- _Task description_:
The entries below contain a line with "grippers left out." and a line with "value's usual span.". Quote exactly those two lines and all lines between them.

- _Given records_:
==========
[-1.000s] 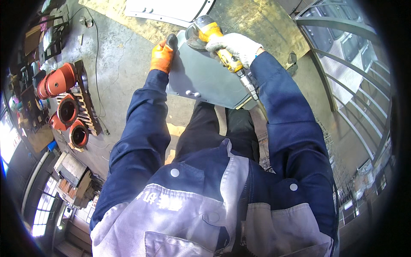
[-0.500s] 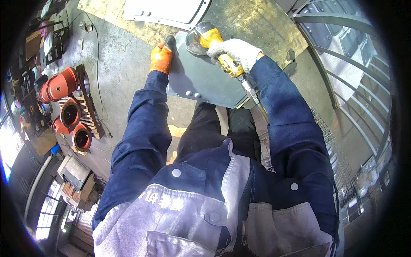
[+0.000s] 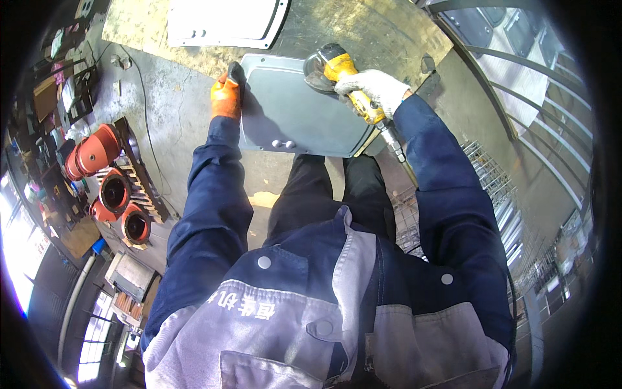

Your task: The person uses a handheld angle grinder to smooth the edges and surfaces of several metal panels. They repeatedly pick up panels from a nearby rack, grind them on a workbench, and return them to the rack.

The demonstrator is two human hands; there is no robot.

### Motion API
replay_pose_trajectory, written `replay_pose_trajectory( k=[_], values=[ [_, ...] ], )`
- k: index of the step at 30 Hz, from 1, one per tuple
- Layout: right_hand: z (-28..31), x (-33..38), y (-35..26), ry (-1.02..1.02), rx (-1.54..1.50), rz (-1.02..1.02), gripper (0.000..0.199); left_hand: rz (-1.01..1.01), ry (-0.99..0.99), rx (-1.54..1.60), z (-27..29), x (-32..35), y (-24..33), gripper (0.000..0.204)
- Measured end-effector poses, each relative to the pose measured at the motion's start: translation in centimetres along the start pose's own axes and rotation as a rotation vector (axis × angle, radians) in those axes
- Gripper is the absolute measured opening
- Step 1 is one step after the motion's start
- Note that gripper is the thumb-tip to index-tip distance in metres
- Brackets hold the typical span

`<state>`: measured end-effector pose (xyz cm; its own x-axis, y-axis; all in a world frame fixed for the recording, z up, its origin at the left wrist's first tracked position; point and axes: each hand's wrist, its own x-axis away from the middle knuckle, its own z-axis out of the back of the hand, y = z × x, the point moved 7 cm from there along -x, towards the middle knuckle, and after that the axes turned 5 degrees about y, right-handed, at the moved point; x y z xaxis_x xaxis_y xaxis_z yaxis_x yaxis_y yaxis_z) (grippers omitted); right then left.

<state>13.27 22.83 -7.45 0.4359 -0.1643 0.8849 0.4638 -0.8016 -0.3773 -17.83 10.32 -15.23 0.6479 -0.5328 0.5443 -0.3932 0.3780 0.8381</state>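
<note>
My left hand (image 3: 227,94), in an orange glove with dark fingertips, is closed on the left edge of a grey flat panel (image 3: 295,110). The panel has rounded corners, a raised rim and two small knobs near its lower edge. In a white glove, my right hand (image 3: 381,89) wraps round a yellow and black air sander (image 3: 342,67) with a metal hose fitting behind it. The sander's round head hangs tilted over the panel's upper right part. Whether its disc touches the surface, I cannot tell.
A white panel (image 3: 227,23) lies beyond on a worn yellowish board (image 3: 363,29). Orange-red round housings (image 3: 97,152) sit on a wooden pallet at the left. Curved metal bars (image 3: 551,104) rise at the right, with wire mesh (image 3: 489,175) below them.
The sander and my right hand have shifted right across the panel, and the disc is tilted more. My left hand and the panel's left edge sit further left in view, which has also shifted.
</note>
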Motion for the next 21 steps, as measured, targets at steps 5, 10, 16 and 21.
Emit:
replay_pose_trajectory(
  k=[5,10,16,21],
  values=[
    [2.9,0.6,2.4,0.092,-0.063,-0.019,0.023,0.019,-0.046,0.041,-0.1,0.1,0.1,0.027],
    [5.2,1.2,4.1,0.096,-0.121,-0.039,0.022,-0.017,-0.077,0.069,-0.2,0.2,0.3,0.020],
    [7.7,2.2,5.8,0.167,-0.174,-0.067,0.023,0.013,-0.060,0.004,0.9,-0.8,-0.9,0.018],
    [9.5,2.8,6.9,0.179,-0.194,-0.053,0.028,0.004,-0.069,0.046,1.2,-1.5,-1.0,0.020]
  ],
)
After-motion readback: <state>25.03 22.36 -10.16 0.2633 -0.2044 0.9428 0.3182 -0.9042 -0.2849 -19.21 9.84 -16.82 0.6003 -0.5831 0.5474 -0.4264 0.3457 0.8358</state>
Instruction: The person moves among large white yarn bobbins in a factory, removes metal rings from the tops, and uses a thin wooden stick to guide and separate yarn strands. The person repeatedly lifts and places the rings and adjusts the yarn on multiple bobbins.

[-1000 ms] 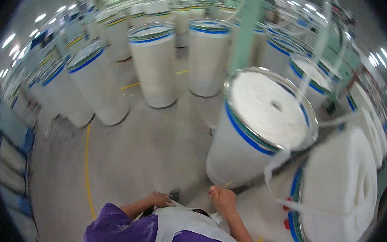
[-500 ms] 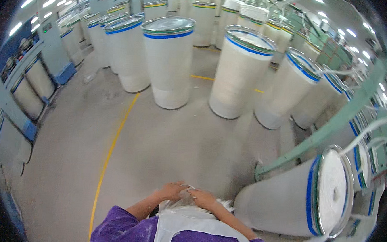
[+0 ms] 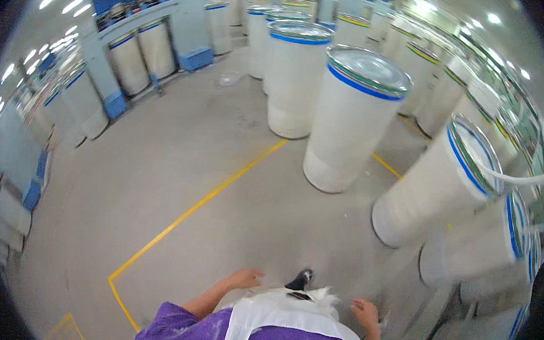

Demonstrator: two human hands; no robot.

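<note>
My left hand (image 3: 245, 278) hangs low in front of my white apron (image 3: 281, 317) with its fingers loosely apart and nothing in it. My right hand (image 3: 363, 313) sits at my right side, fingers curled loosely, also holding nothing. Between the hands a tuft of white fibre (image 3: 321, 295) clings to the apron top, and a dark shoe (image 3: 299, 279) shows on the grey floor. The nearest tall white can with a blue rim (image 3: 436, 180) stands to the right of my right hand, apart from it.
Several tall white cans with blue rims (image 3: 356, 119) stand ahead and to the right. A yellow floor line (image 3: 201, 203) runs diagonally across the concrete. Blue-grey machines with more cans (image 3: 135, 62) line the left wall. A white sliver strand (image 3: 514, 178) hangs at right.
The view has swung left, so the cans now sit further right. My hands, together at the apron earlier, have parted to each side.
</note>
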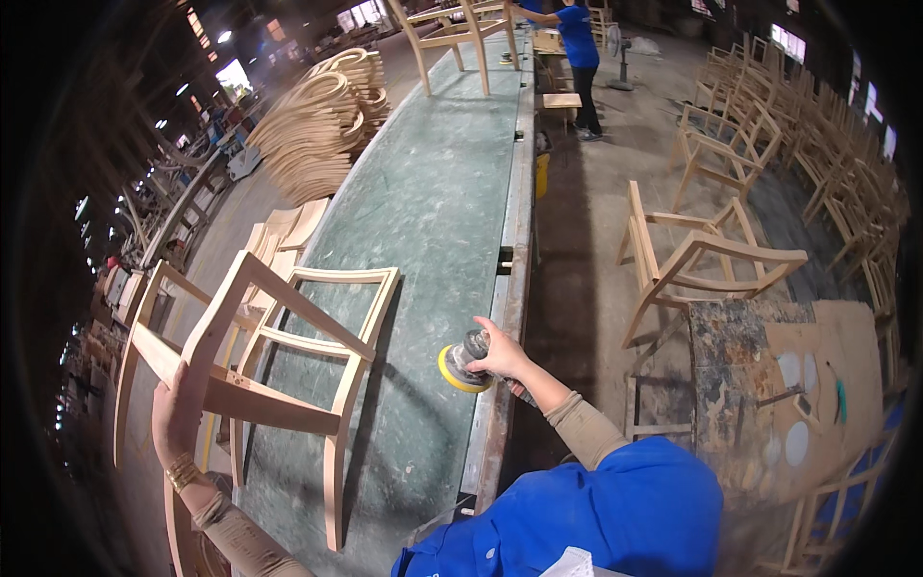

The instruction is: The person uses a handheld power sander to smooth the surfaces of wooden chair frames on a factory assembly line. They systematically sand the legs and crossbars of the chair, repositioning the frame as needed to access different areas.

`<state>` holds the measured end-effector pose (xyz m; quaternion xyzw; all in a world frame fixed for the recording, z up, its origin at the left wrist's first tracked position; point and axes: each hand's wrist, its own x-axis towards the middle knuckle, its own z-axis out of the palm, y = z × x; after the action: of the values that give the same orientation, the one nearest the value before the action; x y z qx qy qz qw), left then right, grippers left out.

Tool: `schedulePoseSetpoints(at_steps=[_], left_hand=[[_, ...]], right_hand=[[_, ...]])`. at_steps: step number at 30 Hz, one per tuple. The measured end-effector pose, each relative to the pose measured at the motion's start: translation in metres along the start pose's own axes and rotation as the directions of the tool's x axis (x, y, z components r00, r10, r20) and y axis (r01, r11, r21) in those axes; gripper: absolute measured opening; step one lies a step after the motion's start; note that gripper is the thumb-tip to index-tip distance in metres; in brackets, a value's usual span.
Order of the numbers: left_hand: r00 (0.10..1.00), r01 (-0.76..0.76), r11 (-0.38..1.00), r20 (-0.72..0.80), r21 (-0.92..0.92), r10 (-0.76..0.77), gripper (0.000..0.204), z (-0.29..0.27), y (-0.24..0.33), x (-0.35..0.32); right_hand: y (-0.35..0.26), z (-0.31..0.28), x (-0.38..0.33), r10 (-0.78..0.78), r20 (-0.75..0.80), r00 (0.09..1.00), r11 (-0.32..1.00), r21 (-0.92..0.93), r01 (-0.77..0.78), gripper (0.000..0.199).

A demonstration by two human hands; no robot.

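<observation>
A bare wooden chair frame (288,409) stands tilted on the left side of the long green-topped bench (413,202). My left hand (180,413) is closed around a rail at its near left corner, with the fingertips partly hidden behind the wood. To the right of the chair, by the bench's right edge, my right hand (502,354) grips a small orbital sander (473,348) with a yellow pad rim. The sander is apart from the chair, and I cannot tell whether its pad touches the bench top.
Curved wooden parts (322,125) are stacked left of the bench. Another chair frame (461,38) stands at its far end, near a person in blue (579,43). On the right are a chair frame (687,260), a cardboard-covered table (836,385) and rows of chair frames (817,144).
</observation>
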<state>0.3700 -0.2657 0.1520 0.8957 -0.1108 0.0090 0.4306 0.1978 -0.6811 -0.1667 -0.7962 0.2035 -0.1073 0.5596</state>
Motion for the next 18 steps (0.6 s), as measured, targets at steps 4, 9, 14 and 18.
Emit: schedulePoseSetpoints(at_steps=[4, 9, 14, 18], left_hand=[[0.999, 0.040, 0.995, -0.006, -0.091, -0.041, 0.051, -0.006, -0.008, 0.011], [0.930, -0.361, 0.921, 0.020, -0.148, 0.368, 0.033, -0.011, -0.037, 0.010], [0.997, 0.077, 0.996, -0.016, 0.036, -0.076, 0.056, -0.022, -0.026, 0.039], [0.968, 0.251, 0.888, -0.120, 0.385, -0.221, 0.078, -0.042, -0.033, 0.046]], right_hand=[[0.003, 0.013, 0.007, -0.015, 0.005, 1.000, 0.995, -0.096, 0.015, 0.102], [0.012, 0.033, 0.010, -0.093, 0.020, 0.995, 0.992, -0.080, 0.095, 0.100], [0.010, 0.036, 0.010, -0.078, 0.046, 0.996, 0.993, -0.085, 0.082, 0.102], [0.005, 0.038, 0.010, -0.044, 0.114, 0.993, 0.996, -0.068, 0.052, 0.101]])
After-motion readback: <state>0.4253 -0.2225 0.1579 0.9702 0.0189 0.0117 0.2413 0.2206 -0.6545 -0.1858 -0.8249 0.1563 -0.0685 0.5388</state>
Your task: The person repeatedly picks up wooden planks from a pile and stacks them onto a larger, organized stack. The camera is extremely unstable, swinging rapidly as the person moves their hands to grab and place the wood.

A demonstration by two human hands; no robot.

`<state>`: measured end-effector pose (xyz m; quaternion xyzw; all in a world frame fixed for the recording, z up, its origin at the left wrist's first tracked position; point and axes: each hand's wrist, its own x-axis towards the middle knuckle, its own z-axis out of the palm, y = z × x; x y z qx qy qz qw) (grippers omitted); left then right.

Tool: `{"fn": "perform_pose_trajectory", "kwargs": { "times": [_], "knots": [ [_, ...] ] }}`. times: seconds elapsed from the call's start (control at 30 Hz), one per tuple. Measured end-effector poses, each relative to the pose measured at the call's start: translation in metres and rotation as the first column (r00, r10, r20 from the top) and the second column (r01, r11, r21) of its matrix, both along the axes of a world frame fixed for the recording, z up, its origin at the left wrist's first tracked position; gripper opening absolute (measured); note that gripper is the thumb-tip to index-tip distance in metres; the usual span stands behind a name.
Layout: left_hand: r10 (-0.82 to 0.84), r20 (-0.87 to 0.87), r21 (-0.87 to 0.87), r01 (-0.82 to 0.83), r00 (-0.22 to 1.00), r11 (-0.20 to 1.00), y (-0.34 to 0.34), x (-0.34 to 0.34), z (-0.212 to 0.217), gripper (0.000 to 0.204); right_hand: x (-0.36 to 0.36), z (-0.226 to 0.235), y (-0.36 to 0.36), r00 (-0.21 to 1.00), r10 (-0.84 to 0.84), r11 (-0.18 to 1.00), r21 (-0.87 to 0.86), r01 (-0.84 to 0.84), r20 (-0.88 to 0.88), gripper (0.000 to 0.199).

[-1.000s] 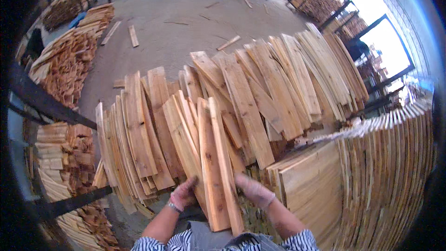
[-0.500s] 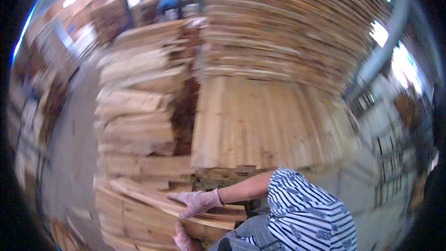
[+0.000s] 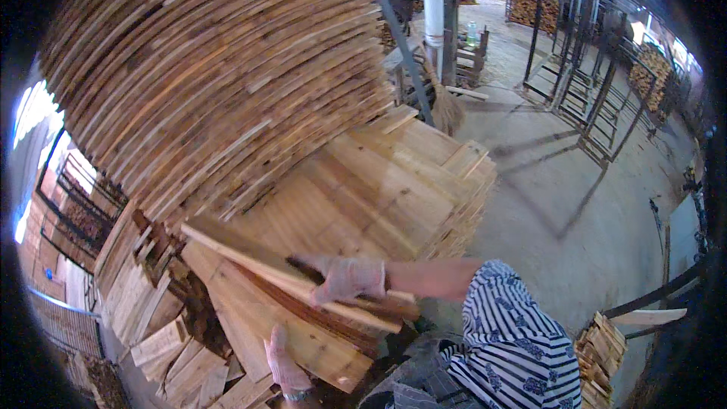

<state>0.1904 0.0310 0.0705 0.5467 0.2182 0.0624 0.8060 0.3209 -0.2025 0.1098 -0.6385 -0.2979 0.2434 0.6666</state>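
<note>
Several wooden boards slant across in front of me, held loosely together as a bundle with dark gaps between them. My right hand, in a pale knitted glove, is closed over the top board's upper edge. Lower down, my left hand, gloved too, grips the outer board by its lower edge; the thumb lies on its face and the other fingers are hidden. Just beyond the bundle is a low stack topped with flat boards, and the bundle's far end overlaps its near side.
A tall stack of layered boards rises behind the low one. Loose boards lie in uneven piles at the lower left. To the right are a concrete floor, black metal racks, a broom and a small wood pile.
My view has swung to the right, bringing the floor and metal racks into sight. Both hands have lifted the boards from the left pile and turned them toward the low stack.
</note>
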Motion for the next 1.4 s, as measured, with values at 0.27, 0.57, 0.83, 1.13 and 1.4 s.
{"fn": "perform_pose_trajectory", "kwargs": {
  "times": [0.27, 0.57, 0.83, 1.13, 1.4],
  "knots": [
    [-0.075, -0.107, -0.036, 0.072, 0.991, 0.997, 0.043, 0.086, -0.057, 0.039, 0.089, 0.002, -0.116, 0.718, -0.123, 0.264, -0.674, 0.69, 0.685, 0.091],
    [-0.186, -0.177, 0.003, 0.189, 0.967, 0.982, 0.05, 0.078, -0.046, 0.045, 0.136, -0.032, -0.16, 0.848, -0.28, 0.172, -0.845, 0.506, 0.451, 0.084],
    [-0.208, -0.248, 0.362, 0.289, 0.946, 0.886, 0.065, 0.074, -0.066, 0.047, 0.178, -0.04, -0.261, 0.725, -0.204, -0.078, -0.749, 0.658, 0.658, 0.06],
    [-0.225, -0.245, -0.403, 0.112, 0.943, 0.908, 0.079, 0.084, -0.099, 0.053, 0.201, -0.076, -0.277, 0.661, -0.279, 0.007, -0.687, 0.727, 0.696, 0.053],
    [-0.368, 0.13, -0.291, 0.39, 0.921, 0.874, 0.092, 0.062, -0.1, 0.052, 0.223, -0.08, -0.306, 0.615, -0.451, -0.159, -0.736, 0.658, 0.647, 0.055]
  ]
}}
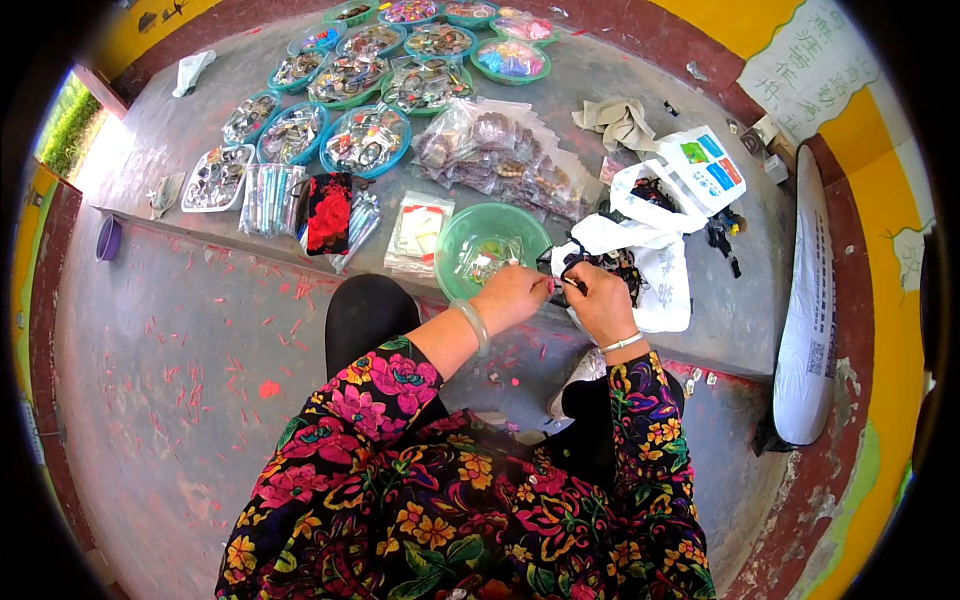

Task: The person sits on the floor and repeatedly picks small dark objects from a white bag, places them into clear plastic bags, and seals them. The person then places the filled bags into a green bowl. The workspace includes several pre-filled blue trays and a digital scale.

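Observation:
My left hand (510, 297) is closed in a pinch over the right edge of a green plastic basin (465, 228). A small packet of mixed trinkets (490, 262) lies in the basin below the fingers. Close beside it, my right hand (602, 304) is also pinched, at the near side of an open white plastic bag (667, 300). Black strap-like pieces (622, 262) fill the bag's mouth. Something small and dark shows at the right fingertips. Whatever each hand holds is too small to name.
Several basins of packed trinkets (366, 140) crowd the back left of the raised ledge. Clear bags of brown beads (505, 150) lie behind the green basin. Packs of pens (268, 200) and a red-and-black pouch (328, 215) sit leftward. A long silver-white bundle (806, 320) leans at the right.

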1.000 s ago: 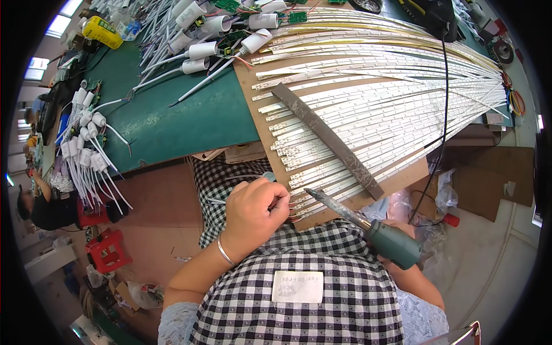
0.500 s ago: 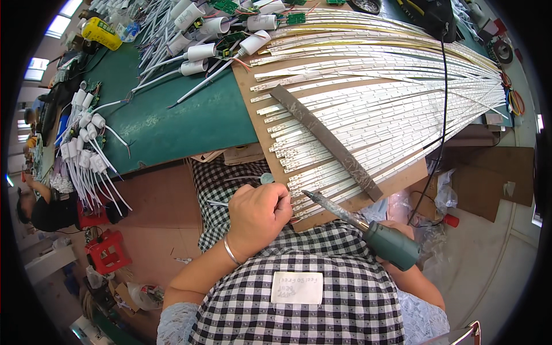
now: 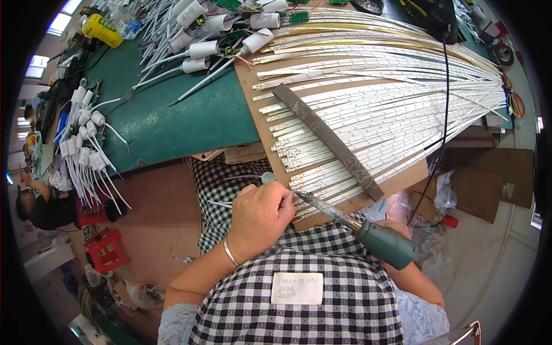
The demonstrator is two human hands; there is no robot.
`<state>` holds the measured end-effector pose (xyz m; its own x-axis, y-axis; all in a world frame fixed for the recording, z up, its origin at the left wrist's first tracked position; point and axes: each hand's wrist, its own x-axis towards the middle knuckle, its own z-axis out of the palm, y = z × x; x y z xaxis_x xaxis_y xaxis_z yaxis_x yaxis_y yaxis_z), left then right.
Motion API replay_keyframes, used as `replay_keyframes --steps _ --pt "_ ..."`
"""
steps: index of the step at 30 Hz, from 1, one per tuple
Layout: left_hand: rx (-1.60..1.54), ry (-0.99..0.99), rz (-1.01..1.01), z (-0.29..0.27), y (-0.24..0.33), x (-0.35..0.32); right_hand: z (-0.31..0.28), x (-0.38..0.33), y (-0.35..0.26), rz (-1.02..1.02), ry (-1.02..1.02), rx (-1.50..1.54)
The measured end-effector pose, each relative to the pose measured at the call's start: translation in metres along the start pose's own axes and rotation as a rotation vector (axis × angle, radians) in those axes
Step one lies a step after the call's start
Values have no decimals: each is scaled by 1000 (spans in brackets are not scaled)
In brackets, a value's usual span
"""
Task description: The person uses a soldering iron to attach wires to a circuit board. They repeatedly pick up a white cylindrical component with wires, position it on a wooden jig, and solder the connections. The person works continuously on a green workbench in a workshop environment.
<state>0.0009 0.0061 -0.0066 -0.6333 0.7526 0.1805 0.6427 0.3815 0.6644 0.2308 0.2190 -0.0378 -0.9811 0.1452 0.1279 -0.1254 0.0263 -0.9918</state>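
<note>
My right hand [image 3: 398,228] grips the green handle of a soldering iron [image 3: 385,244], which hides most of its fingers. The iron's dark tip points left and reaches the near ends of several white LED strips [image 3: 374,118], close beside my left hand [image 3: 260,214]. That hand is closed in a fist-like pinch at the strip ends; what lies between its fingers is hidden. The strips fan out over a brown board [image 3: 406,172] and converge at the far right. A dark flat bar [image 3: 329,141] lies diagonally across them.
White lamp housings [image 3: 202,49] with cables and circuit boards are heaped on the green table [image 3: 190,123]. Another cluster of them [image 3: 86,135] hangs over its left edge. A black cord [image 3: 445,98] crosses the strips. A red stool [image 3: 105,250] and a person [image 3: 53,206] are at left.
The soldering iron has shifted slightly left, bringing its tip nearer my left hand. My left hand has moved a little to the right and stays closed.
</note>
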Motion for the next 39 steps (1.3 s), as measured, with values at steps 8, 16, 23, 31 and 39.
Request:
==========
- _Task answer_:
`<state>` holds the measured end-effector pose (xyz m; quaternion xyzw; all in a world frame fixed for the recording, z up, its origin at the left wrist's first tracked position; point and axes: each hand's wrist, its own x-axis towards the middle knuckle, its own z-axis out of the palm, y = z × x; after the action: of the values that give the same orientation, the one nearest the value before the action; x y z qx qy qz qw), left then right, grippers left out.

Tool: `schedulePoseSetpoints(at_steps=[_], left_hand=[[_, ...]], right_hand=[[_, ...]])`. at_steps: step number at 30 Hz, one per tuple. The measured end-effector pose, each relative to the pose measured at the motion's start: translation in metres along the start pose's own axes and rotation as the directions of the tool's x axis (x, y, z components r00, r10, r20) and y axis (r01, r11, r21) in those axes; gripper: absolute measured opening; step one lies a step after the motion's start; note that gripper is the thumb-tip to index-tip distance in metres; in brackets, a value's usual span.

Nothing more is required for this answer.